INTERNA. Paralelamente a tantas noticias para nada alentadoras, hoy se vivirá otra agitada jornada política que también preocupa a la sociedad. En principio se determinará quiénes tendrán las condiciones para asumir la presidencia del Frente Amplio.
Desde hace dos o más semanas, crecen las tensiones en la interna de la coalición. No solo se han observado enfrentamientos entre los sectores sino también dentro de los mismos. La condición votada por el Movimiento de Participación Popular (MPP) señalando que el frenteamplista elegido no puede ostentar ningún cargo público ha levantado una profunda resistencia de los socialistas y del Frente Líber Seregni. Estos, y otros, se mostraron opuestos a la idea que finalmente se impuso. Y hoy posiblemente se confirme esa teoría y se proclame el candidato para las elecciones del 27 de mayo. El MPP, grupo que lidera el presidente José Mujica, rechazó internamente otros nombres que en algún momento se habían barajado, como los de Alejandro Zavala y Miguel Fernández Galeano, y acordó apoyar la candidatura del senador Ernesto Agazzi, que está dispuesto a renunciar al cargo legislativo.
Aparentemente quedarían sin chance Enrique Rubio, de Vertiente Artiguista, y la senadora socialista Mónica Xavier, apoyados ambos en algún momento por varios sectores además de los propios. Xavier se mostró contraria a renunciar a la banca. En definitiva, si no sobreviene una gran crisis interna, Agazzi será el próximo presidente.
FUTURO. Se asoma otro problema con riesgo de hacer temblar los cimientos del partido de gobierno. Hasta ahora se especulaba si el expresidente Tabaré Vázquez aceptaría volver o no, luego de su alejamiento. Las mayorías en el Frente sostienen que es el favorito dentro del conglomerado para llevarlo a un tercer período de gobierno. Lucía Topolansky, hace unos meses, dijo que Vázquez era "su pollo". Y el propio Mujica ha vuelto a dejar en descubierto aquello de "como te digo una cosa, te digo la otra". Cuando Vázquez decidió apartarse, el primer mandatario estaba en Europa pero señaló que a su regreso conversaría con él para convencerlo, aunque insinuó ciertas resistencias al indicar que en el Frente había gente como para ocupar su lugar. La entrevista entre ambos "compañeros" no se concretó hasta que, hace poco, se encontraron en Anchorena tras una visita de Vázquez que estaba pescando en las cercanías y fue a saludarlo. Todo parecía indicar el retorno del "favorito" a la política activa.

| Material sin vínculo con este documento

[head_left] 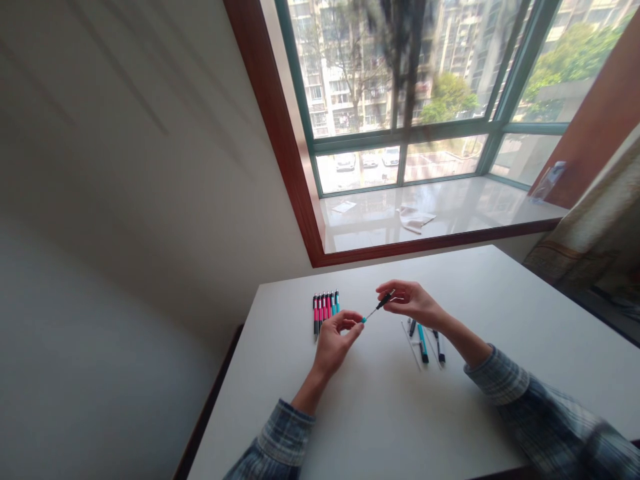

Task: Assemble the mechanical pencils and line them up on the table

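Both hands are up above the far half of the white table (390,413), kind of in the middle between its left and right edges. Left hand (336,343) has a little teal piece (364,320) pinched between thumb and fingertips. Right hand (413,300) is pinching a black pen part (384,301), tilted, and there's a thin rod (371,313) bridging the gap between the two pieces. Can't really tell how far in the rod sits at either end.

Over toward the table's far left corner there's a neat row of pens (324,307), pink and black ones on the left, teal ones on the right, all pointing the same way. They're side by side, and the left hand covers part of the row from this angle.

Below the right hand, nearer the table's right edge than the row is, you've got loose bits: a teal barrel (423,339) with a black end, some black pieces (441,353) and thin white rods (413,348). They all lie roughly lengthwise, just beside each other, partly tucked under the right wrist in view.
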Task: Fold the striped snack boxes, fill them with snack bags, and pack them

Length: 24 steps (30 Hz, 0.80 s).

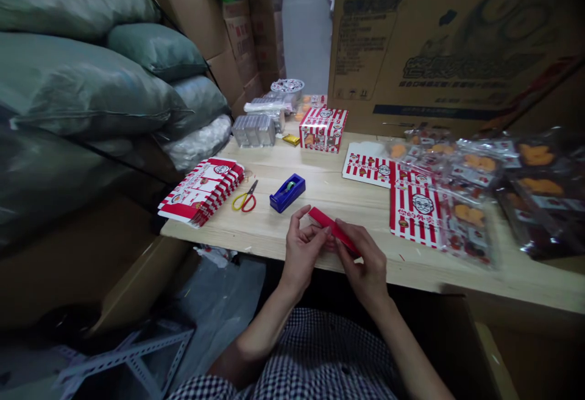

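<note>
Above the table's front edge, both my hands grip a narrow red cardboard piece (336,231), held at a slant. My left hand (305,246) pinches its near side with thumb and fingers. Wrapped round its right end is my right hand (363,260). The underside of the piece is hidden from me. Just beyond my hands stands a blue tape dispenser (287,192) with a roll in it. Scissors (247,197) with one yellow and one red handle lie left of it, beside a stack of flat red-and-white striped boxes (201,192).
An assembled striped box (323,130) stands at the back, near clear plastic packs (254,130) and a yellow packet (291,139). Flat striped cartons (415,214) and bagged biscuits (475,165) cover the right side. Stuffed sacks (91,83) rise at left; a large carton (434,46) stands behind.
</note>
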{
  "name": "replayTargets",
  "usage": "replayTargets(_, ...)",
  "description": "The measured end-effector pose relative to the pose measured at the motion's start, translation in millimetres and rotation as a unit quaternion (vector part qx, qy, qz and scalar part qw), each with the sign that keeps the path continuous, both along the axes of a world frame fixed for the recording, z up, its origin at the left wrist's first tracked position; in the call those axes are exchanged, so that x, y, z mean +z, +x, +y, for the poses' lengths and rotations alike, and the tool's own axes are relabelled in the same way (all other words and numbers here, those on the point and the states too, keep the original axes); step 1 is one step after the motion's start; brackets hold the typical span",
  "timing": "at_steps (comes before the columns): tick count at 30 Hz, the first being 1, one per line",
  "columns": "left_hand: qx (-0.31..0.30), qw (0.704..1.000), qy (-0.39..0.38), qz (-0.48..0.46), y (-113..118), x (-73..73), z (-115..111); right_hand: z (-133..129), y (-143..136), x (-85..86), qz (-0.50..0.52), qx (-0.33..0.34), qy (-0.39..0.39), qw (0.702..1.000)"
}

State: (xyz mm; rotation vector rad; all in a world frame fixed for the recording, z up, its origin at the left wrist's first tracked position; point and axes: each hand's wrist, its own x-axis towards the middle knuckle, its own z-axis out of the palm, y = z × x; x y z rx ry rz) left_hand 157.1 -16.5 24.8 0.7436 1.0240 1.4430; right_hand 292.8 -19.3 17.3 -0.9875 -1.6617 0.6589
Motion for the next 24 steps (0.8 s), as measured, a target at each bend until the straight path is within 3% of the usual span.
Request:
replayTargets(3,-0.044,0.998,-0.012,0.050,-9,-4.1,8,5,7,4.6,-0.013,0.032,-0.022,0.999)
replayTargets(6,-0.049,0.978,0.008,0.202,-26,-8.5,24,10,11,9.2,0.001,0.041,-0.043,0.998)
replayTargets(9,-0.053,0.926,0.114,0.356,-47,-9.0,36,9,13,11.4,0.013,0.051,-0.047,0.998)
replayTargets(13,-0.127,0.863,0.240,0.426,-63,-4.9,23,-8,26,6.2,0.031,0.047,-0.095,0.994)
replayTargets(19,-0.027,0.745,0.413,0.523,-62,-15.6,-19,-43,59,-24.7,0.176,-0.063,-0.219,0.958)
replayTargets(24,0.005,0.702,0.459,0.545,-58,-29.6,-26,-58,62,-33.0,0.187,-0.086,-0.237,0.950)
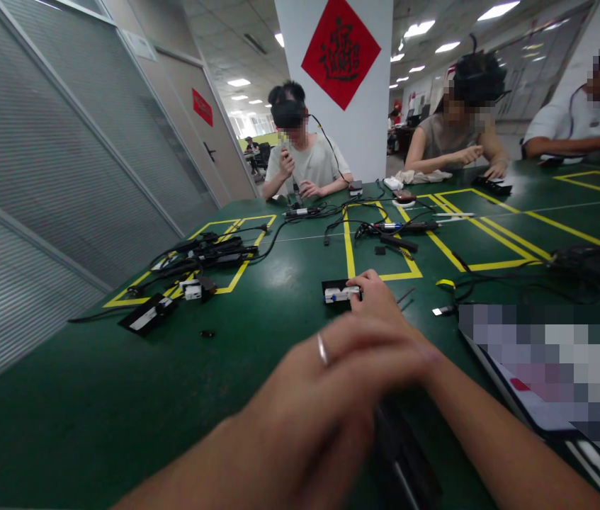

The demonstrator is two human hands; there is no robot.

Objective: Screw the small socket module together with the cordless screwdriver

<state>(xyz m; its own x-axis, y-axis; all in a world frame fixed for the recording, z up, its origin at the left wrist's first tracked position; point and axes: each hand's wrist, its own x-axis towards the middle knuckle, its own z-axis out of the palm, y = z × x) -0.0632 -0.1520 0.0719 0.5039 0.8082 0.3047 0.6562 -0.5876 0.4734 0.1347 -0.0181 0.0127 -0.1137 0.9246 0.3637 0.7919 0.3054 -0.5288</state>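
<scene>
My right hand (379,296) reaches forward onto the green table (92,411), and its fingertips pinch a small white part with a blue end (338,293). That part lies on a black block (331,285). My left hand (342,361), with a ring on one finger, lies flat across my right wrist with fingers stretched out and holds nothing. A dark object (403,453) shows below my crossed forearms; what it is I cannot tell.
Black cables and adapters (209,253) lie at the left with a small white part (192,289) and a black plate (145,315). Pens and tools (411,227) sit in yellow-taped boxes. A blurred screen (544,368) lies at the right. Three people work across the table.
</scene>
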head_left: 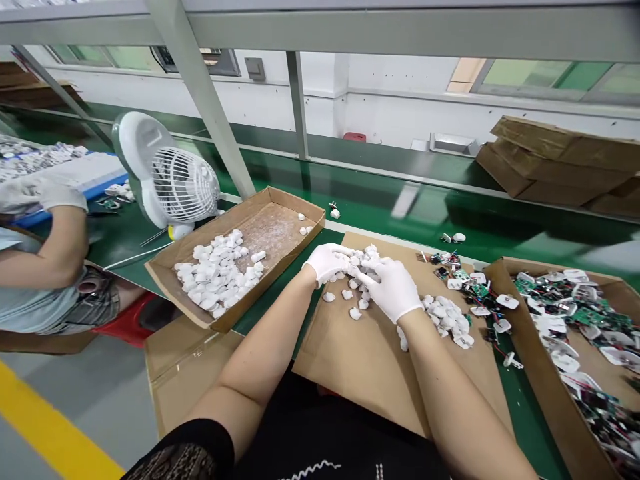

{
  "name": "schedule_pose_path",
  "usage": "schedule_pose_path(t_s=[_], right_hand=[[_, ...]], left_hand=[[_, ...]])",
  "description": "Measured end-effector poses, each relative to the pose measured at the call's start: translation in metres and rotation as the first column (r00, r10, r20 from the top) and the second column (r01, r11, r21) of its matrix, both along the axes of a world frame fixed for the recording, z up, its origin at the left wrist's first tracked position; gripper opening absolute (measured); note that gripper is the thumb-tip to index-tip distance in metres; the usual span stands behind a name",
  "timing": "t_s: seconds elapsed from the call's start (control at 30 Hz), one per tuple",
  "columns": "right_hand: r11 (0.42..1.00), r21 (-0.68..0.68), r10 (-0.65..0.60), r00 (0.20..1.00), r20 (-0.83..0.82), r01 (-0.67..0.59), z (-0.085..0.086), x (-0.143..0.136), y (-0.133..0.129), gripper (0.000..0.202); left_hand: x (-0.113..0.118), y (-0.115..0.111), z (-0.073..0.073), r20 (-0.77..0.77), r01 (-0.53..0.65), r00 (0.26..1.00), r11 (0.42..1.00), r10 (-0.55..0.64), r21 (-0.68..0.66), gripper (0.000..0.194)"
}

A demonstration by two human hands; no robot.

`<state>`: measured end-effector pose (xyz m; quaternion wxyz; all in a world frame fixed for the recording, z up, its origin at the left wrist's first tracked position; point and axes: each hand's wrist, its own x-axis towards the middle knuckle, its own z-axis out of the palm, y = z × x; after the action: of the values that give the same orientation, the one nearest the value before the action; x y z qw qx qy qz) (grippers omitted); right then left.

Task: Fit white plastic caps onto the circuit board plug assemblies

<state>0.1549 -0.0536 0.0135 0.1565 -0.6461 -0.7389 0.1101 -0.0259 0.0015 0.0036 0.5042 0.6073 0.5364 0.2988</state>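
My left hand (329, 262), in a white glove, touches the left side of a pile of small white parts (371, 253) on a flat cardboard sheet (360, 360). My right hand (393, 287), gloved too, reaches over the same pile from the right, its fingertips close to the left hand's. Whether either hand grips a part is too small to tell. A few loose white parts (355, 313) lie just in front of the hands. Beside my right wrist sits a second heap of white pieces (447, 320).
At the left, a shallow cardboard box (280, 233) holds many white parts, with a white fan (173, 177) behind it. A box of circuit pieces (537, 387) stands right, near loose wired boards (480, 291). A person's gloved hand (63, 195) is far left. Metal posts rise behind.
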Motion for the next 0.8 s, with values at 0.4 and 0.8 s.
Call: schedule_pose_path(t_s=[0.4,0.8], right_hand=[[0.996,-0.042,-0.085,0.968,-0.236,0.077,-0.024,-0.012,0.011,0.039],[0.994,-0.11,-0.044,0.935,-0.352,0.006,-0.012,-0.002,0.003,0.039]], left_hand=[[0.001,-0.002,0.0,0.039,0.062,0.997,0.998,-0.063,0.017,0.037],[-0.015,0.0,0.011,-0.078,0.363,0.93,0.93,-0.359,0.057,0.057]])
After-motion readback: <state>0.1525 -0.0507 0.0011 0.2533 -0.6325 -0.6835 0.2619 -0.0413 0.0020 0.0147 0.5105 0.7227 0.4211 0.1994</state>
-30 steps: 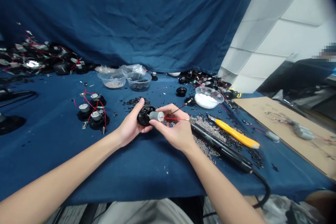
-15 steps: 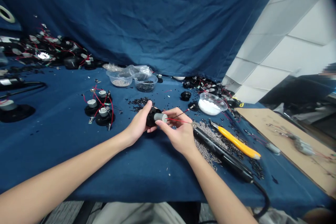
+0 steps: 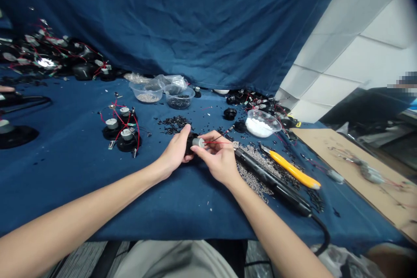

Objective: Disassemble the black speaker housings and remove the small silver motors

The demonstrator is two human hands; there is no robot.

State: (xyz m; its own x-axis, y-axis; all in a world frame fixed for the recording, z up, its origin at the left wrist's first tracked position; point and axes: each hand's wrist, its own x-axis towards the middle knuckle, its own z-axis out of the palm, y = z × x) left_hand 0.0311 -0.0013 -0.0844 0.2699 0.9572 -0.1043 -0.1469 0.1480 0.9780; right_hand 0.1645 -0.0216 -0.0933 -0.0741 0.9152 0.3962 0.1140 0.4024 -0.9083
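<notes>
My left hand [image 3: 172,152] is wrapped round a black plastic housing [image 3: 190,144], low over the cloth. Sticking out of it is a small grey cylindrical motor [image 3: 198,142], pinched by the thumb and fingers of my right hand [image 3: 221,160]. From the motor's end a red wire [image 3: 216,142] and a black wire run off to the right. Close by my right hand lies a black electric screwdriver [image 3: 273,182], beside scattered small screws [image 3: 256,182]. A yellow-handled cutter [image 3: 293,169] rests right of it. My fingers hide much of the housing.
Left stand several motor assemblies [image 3: 127,137] with red wires. Behind are tubs of screws [image 3: 148,95] and black pieces [image 3: 179,100]; a tub of white material [image 3: 260,125] sits right. Cardboard [image 3: 345,160] carries wired motors. Piles of assemblies [image 3: 48,58] line the back left.
The view has shifted slightly, so the table contents appear a little higher and further left. Both hands keep their hold; the motor appears to sit slightly deeper in the housing.
</notes>
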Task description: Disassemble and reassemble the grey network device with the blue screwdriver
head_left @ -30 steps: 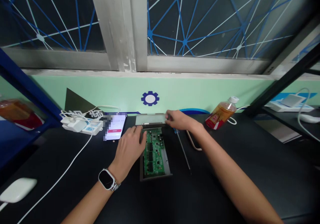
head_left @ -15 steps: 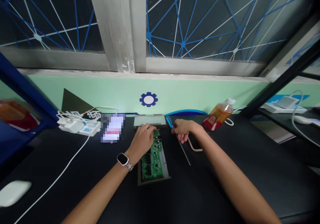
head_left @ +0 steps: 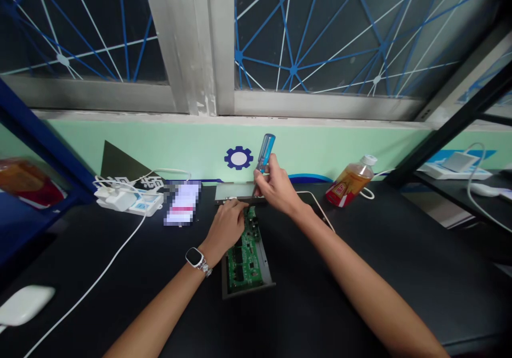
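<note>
A green circuit board (head_left: 248,262) lies in a shallow metal chassis (head_left: 264,264) on the dark table, its long side running away from me. My left hand (head_left: 229,224) grips the far end, fingers bent together over the left edge and covering part of the board. Above that end, my right hand (head_left: 276,187) is closed around a screwdriver (head_left: 266,150) with a clear blue handle. The screwdriver stands nearly upright, handle up and slightly tilted to the right. Its tip is down by the far edge, and I cannot make out what it touches.
A flat grey metal panel (head_left: 229,191) lies behind the board near the wall. To the left are a lit phone (head_left: 182,203), a white power strip (head_left: 148,202) with cables and a white mouse-like object (head_left: 28,304). A drink bottle (head_left: 349,182) and a light-rimmed flat device (head_left: 326,215) are right.
My right hand has moved left and raised the screwdriver from lying low beside the board to upright over its far end. My left hand has stayed at the board.
</note>
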Motion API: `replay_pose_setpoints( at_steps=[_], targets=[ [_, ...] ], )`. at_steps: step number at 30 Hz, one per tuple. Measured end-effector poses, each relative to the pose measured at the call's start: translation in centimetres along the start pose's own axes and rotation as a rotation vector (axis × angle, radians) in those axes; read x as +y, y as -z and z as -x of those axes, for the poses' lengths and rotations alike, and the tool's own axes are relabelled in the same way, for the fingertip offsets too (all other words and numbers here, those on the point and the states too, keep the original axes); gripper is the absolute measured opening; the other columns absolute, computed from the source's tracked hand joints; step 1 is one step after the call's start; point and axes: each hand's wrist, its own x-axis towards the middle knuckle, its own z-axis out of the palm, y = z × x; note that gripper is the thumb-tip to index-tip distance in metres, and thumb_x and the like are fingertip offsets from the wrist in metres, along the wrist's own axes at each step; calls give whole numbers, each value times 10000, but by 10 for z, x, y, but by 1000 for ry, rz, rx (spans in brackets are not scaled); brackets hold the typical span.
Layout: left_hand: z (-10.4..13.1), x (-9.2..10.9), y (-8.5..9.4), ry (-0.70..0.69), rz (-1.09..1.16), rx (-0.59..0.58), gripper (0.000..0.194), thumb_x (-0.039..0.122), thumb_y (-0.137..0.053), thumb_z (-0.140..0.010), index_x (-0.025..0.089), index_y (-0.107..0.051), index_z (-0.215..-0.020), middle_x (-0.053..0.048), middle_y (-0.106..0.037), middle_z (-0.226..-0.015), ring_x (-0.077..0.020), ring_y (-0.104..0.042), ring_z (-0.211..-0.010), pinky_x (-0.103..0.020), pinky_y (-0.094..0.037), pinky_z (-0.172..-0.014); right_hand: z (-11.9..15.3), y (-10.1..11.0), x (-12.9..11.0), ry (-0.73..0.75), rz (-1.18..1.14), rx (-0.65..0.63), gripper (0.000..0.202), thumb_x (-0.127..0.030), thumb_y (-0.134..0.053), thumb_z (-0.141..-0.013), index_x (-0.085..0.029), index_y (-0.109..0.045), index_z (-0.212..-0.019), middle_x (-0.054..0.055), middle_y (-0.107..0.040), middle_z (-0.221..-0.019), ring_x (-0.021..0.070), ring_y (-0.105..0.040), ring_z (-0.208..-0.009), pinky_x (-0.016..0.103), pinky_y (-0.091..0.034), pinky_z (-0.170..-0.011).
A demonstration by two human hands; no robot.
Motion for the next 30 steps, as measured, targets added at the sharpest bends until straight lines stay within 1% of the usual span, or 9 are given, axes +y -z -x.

Sorpresivamente, en la última semana, José Mujica dejó traslucir que su hombre para esa nominación casi con seguridad sería su amigo compañero de tertulias y proyectos Raúl Sendic, presidente de Ancap. Ya lo había sugerido como integrante de una futura fórmula al iniciar su mandato. Poco antes le había sugerido postularse para liderar la coalición de izquierda en las elecciones del 27 de mayo, propuesta que Sendic no aceptó señalando que no le gustaban los órganos deliberativos y prefería continuar en Ancap.
La fórmula Vázquez-Sendic surgió de las propias filas frenteamplistas pero, a las pocas horas, el presidente de Ancap dio por tierra esas especulaciones. "No aceptaré la vicepresidencia, soy un hombre ejecutivo", dijo, dando a entender que su aspiración era la máxima magistratura y no un órgano deliberante como el legislativo. Sin duda, el enfrentamiento interno con Vázquez es inevitable. ¿Hacia qué lado se inclinará el primer mandatario y su sector mayoritario, el MPP? Se escuchan voces señalando que ha llegado la hora de la renovación pero otras, más calmas y analíticas, aseguran que con Váz-quez las posibilidades son más fuertes y ese camino habría que recorrer.
Mientras Uruguay vive una etapa económica positiva y de cierta calma, aunque son fuertes las presiones pendientes de Brasil y del cada vez más amplio proteccionismo argentino, una ola de situaciones trágicas ha dejado profundos temores; en muchas áreas da la impresión que se mantiene la falta de asunción de responsabilidades, y se vislumbran amenazantes luchas internas en el partido de gobierno.